日本は「北朝鮮の金づる」になってはならない 過去の有償支援の精算だって必要だ
要するに、日本からの援助米は飢えた北朝鮮の人民の口に入らなかったという可能性があるのだ。
こうした米支援が日本国民の負担で行われたのは言うまでもないが、いまなお負担額が増えているという実態がある。2000年にWFPを通じて北朝鮮に拠出されたのは高額な国産米だが、WFPに対しては安価なミニマムアクセス米として計上。その差額が国民負担になっているのだ。
これについて緒方林太郎前衆議院議員は2015年7月24日に、「ミニマムアクセス米の運営等に関する質問主意書」を提出。政府は「平成43年(2031年)度までに償還される」と答弁したが、返済は国際価格になる。

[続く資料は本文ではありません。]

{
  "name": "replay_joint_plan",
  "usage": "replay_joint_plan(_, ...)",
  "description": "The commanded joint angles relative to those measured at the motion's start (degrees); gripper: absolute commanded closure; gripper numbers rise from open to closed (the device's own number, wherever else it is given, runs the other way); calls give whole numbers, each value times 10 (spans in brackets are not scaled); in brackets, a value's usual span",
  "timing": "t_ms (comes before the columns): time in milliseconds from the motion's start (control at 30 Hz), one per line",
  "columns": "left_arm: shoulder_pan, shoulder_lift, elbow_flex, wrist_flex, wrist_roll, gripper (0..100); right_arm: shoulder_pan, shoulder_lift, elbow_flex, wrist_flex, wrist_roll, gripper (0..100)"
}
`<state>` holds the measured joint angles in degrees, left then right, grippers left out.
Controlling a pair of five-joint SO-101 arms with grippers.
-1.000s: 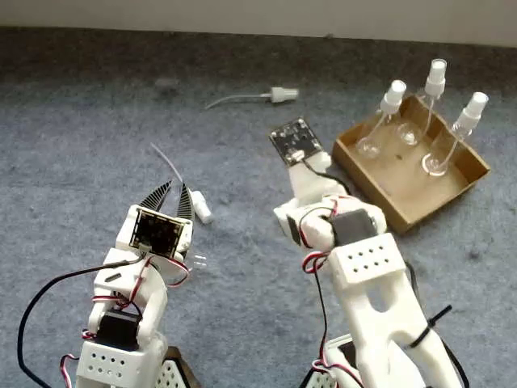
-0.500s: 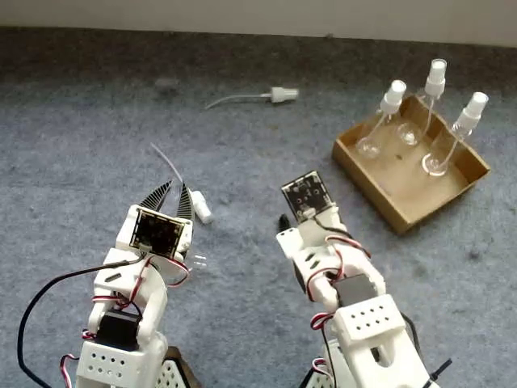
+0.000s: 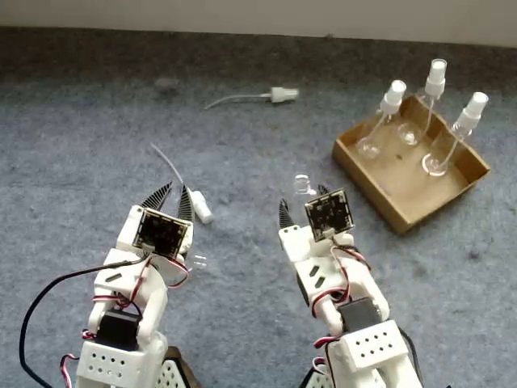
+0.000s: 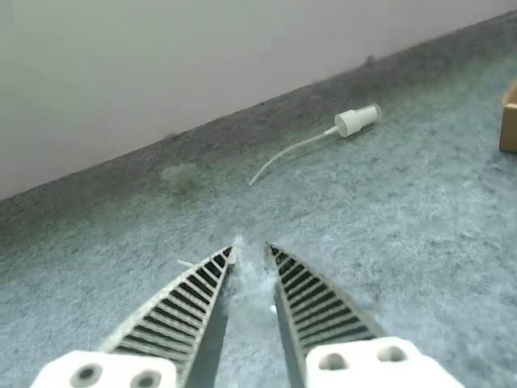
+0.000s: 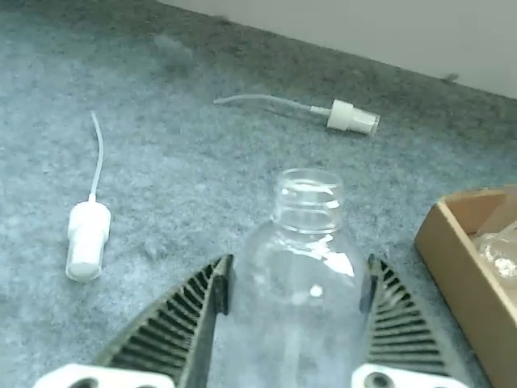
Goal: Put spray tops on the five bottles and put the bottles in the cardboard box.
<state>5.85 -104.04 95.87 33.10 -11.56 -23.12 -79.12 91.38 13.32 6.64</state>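
- Right wrist view – the right gripper point(image 5: 297, 271) pinches an uncapped clear bottle point(image 5: 305, 234), 1 ribbed finger against each side of its body. The open neck points toward the carpet's point(image 3: 242, 153) far edge.
- Risk 1 – the bottle wall is smooth and round. A light pinch could let it slide or twist once a top is pressed onto it.
- Risk 2 – the left gripper point(image 4: 249, 252) is spread only narrowly and is empty. The nearest spray top point(image 3: 200, 207) lies flat just beside its fingers, not between them, so closing here would likely miss it or nudge it away.
- Risk 3 – each top trails a long thin tube that could bend or catch on the neck rim instead of entering. The second spray top point(image 3: 283, 94) lies near the far edge, well apart from both grippers.
- Risk 4 – the cardboard box point(image 3: 365, 187), toward the far right corner, already holds 3 capped bottles point(image 3: 381, 121) standing upright. A careless insertion could topple them.
- Hidden – the bottle's base is cut off, so whether it rests on the carpet cannot be told. In the high view, the wrist camera board covers its body.
- Unclear – a small clear glint point(image 3: 198, 260) beside the left arm may be bottle 5; it cannot be confirmed.
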Motion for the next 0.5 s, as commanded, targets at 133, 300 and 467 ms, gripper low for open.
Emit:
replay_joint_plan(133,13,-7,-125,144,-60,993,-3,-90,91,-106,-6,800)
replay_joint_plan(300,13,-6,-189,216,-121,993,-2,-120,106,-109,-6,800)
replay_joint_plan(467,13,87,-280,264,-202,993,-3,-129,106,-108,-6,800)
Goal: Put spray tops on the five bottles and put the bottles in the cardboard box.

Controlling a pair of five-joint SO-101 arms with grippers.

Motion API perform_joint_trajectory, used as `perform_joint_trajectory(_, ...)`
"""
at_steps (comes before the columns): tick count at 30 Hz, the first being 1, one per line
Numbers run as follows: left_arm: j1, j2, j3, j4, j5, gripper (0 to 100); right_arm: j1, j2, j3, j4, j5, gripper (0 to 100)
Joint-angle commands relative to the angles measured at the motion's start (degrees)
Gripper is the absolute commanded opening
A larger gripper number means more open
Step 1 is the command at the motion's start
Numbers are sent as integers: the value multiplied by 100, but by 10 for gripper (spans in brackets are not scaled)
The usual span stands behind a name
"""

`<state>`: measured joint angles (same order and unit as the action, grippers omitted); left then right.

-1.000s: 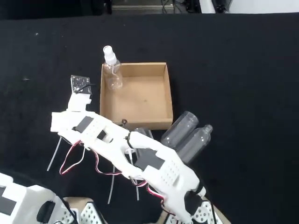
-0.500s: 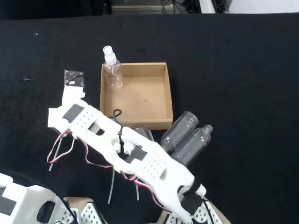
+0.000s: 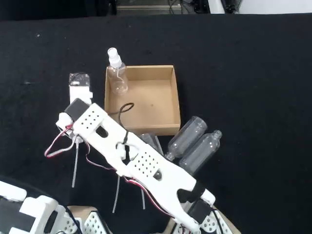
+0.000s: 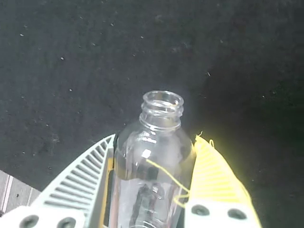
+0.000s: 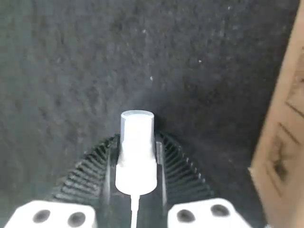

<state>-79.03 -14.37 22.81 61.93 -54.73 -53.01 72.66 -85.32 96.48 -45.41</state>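
High camera sat fixed above the black table [image 3: 253, 73], looking steeply down, arm bases at its near edge, whole cardboard box [image 3: 141, 129] in frame. Left wrist camera looked along the left gripper [image 4: 154, 140], very close on the bottle [image 4: 154, 161], table behind. Right wrist camera looked along the right gripper [image 5: 137, 137], close on the spray top [image 5: 137, 156]; it shared the cardboard box [image 5: 285, 142] wall with the high view.

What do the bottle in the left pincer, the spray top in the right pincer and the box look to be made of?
The bottle is probably clear plastic, glossy: the black table cover shows through it and highlights sit on its wall, though glass cannot be ruled out. The spray top looks like opaque white plastic, smooth and fairly matte. The cardboard box is plain brown cardboard, dull and unprinted inside.
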Motion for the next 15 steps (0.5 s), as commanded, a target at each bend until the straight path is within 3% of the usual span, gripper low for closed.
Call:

「日本はインドネシアと北朝鮮に米を貸し付けていますが、2015年度決算時点でその金額は1529億円にも上ります。その多くは北朝鮮に対するものだと思われますが、この赤字分の補填として、一般会計から年間105億円が投じられており、すべて国民の負担になっています」(緒方氏)
政治が「先走り」するとツケが残る
このような債務関係は、平壌宣言で相互に放棄することを認めた「1945年8月15日以前に生じた事由に基づく両国およびその国民のすべての財産および請求権」ではない。北朝鮮と国交正常化する際には、きちんと清算しなければならない問題だ。さらになぜこうした“援助”が行われたのかという当時の政治の構造についても、検証しなくてはならないだろう。
このような日本が北朝鮮に有する債権について、菅義偉官房長官は6月22日午後の会見で「我が国が一貫しているのはまず拉致、核、ミサイルの諸懸案を解決することで、それらが解決した後で経済交流を行う。そうした問題についてはその時点で検討していきたい」と述べた。
日本と北朝鮮には根深い問題が数多く横たわるが、これらはひとえに政治が問題を先送りしてきたツケが積もった結果といえる。こうした過去を教訓として、政治が先走りすることがないように願いたいものである。